We don't seek the advice of an expert advisory committee for most OTC applications.
Evaluation timeframe
Seeking advice from the ACM will typically extend the evaluation phase by 3 to 6 months. If you have a higher level application that's likely to be referred to the ACM, you should factor this into the target timeframes.
Setting the meeting date
If we seek advice from the ACM, we will both:
- notify you at the earliest opportunity of the anticipated ACM meeting date
- send you a copy of our evaluation report at least one month before the date of the meeting so you can provide comments for the ACNM to consider.
Providing comments for the ACM
You will have an opportunity to provide comments for the ACM to consider.
When providing comments, make sure you:
- respond within 2 weeks of receiving the evaluation report
- limit your comments to 3 A4-size pages
- only address specific issues raised in the evaluation report as extra data won't be accepted.
You can raise any minor administrative issues with us outside of the ACM meeting.
ACM outcomes
We will send you a copy of the ACM draft minutes within 6 weeks of the meeting.

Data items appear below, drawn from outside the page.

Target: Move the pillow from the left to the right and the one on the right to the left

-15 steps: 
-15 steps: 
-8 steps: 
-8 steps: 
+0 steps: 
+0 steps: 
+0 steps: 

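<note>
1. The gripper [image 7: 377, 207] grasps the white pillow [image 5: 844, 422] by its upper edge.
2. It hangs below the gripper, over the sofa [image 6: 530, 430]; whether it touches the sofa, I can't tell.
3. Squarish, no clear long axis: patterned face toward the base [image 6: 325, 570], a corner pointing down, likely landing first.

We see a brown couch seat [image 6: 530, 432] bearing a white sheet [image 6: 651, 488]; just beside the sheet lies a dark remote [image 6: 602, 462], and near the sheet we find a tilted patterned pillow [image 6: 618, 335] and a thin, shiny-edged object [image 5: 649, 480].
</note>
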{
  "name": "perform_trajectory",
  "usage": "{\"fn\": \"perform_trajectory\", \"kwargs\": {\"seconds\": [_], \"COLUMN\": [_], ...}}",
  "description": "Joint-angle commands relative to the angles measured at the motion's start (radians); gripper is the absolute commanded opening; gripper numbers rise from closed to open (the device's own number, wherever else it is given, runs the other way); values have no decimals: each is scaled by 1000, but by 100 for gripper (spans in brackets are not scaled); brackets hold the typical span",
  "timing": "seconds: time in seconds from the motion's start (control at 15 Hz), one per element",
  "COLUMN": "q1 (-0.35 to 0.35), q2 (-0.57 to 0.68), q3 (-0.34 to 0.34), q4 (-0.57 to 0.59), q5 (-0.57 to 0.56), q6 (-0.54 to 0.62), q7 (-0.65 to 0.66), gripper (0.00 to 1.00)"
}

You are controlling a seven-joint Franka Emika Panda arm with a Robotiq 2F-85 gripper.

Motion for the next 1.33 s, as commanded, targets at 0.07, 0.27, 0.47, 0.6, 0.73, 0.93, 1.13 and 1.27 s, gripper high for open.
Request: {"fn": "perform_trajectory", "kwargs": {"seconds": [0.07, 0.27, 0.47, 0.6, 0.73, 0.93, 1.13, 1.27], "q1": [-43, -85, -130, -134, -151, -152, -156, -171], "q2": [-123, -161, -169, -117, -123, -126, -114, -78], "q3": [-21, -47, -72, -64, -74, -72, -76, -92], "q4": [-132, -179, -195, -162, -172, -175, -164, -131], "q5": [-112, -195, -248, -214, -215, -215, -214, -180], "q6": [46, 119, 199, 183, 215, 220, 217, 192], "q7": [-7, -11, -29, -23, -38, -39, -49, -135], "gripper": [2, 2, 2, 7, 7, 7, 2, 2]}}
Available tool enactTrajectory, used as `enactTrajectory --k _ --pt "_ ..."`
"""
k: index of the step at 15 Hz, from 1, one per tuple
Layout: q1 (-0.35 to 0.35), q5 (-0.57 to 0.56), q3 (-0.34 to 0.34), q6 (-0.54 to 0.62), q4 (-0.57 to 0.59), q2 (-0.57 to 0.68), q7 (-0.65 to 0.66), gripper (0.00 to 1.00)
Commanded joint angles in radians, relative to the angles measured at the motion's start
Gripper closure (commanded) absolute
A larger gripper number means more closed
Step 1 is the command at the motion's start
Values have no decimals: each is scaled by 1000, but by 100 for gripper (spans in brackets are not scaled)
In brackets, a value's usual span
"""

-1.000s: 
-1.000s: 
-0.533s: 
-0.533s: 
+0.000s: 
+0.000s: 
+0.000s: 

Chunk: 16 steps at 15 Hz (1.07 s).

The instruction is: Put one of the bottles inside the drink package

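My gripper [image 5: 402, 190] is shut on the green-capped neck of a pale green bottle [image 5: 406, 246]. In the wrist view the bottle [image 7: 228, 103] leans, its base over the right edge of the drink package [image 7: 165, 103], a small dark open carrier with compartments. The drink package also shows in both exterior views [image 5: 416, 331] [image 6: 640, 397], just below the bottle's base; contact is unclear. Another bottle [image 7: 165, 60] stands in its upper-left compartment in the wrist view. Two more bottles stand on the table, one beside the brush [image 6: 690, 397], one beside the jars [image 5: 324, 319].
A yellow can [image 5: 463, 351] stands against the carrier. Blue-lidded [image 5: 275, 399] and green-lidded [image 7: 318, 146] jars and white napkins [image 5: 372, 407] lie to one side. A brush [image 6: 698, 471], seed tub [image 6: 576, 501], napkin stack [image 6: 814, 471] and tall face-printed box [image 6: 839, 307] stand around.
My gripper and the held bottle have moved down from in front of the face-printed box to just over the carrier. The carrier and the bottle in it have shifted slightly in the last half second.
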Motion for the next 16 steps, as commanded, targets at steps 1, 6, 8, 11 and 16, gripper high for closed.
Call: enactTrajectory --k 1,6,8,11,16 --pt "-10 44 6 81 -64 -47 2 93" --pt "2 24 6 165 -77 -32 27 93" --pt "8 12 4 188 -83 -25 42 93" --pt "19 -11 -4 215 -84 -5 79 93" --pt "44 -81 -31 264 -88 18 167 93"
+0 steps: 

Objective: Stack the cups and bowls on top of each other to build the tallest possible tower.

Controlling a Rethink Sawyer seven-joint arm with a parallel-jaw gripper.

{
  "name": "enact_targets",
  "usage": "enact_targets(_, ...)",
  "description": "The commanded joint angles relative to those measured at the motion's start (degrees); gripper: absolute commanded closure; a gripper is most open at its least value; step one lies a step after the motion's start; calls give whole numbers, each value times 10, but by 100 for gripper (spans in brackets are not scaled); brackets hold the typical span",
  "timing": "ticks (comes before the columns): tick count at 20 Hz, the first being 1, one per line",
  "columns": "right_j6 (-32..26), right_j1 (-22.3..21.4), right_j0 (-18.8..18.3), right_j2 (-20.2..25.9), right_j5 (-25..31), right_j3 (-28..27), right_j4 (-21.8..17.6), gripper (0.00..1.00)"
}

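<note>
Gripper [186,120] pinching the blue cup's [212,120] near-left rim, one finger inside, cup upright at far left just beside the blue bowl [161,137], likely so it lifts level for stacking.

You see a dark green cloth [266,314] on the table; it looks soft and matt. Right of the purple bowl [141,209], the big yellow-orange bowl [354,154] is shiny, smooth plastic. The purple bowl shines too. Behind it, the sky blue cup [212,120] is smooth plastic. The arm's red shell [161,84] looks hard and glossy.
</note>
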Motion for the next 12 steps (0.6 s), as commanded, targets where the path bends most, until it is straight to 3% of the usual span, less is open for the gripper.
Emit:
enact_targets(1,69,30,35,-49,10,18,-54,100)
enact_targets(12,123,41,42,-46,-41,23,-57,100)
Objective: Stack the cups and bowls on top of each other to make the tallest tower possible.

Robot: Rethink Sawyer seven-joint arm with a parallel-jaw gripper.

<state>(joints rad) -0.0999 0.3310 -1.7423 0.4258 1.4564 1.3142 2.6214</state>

After considering the advice of the ACM, the decision maker (referred to in the therapeutic goods legislation as the delegate for the Secretary of the Department of Health) may either:
- make a decision about the application
- give you the opportunity to respond to any issues raised by the ACM and any other matters identified by us. In this case, you will receive a Request for information.
Whilst the advice provided by the ACM is important, the decision maker is not obliged to follow the advice as it forms only part of the information on which the regulatory decision is made.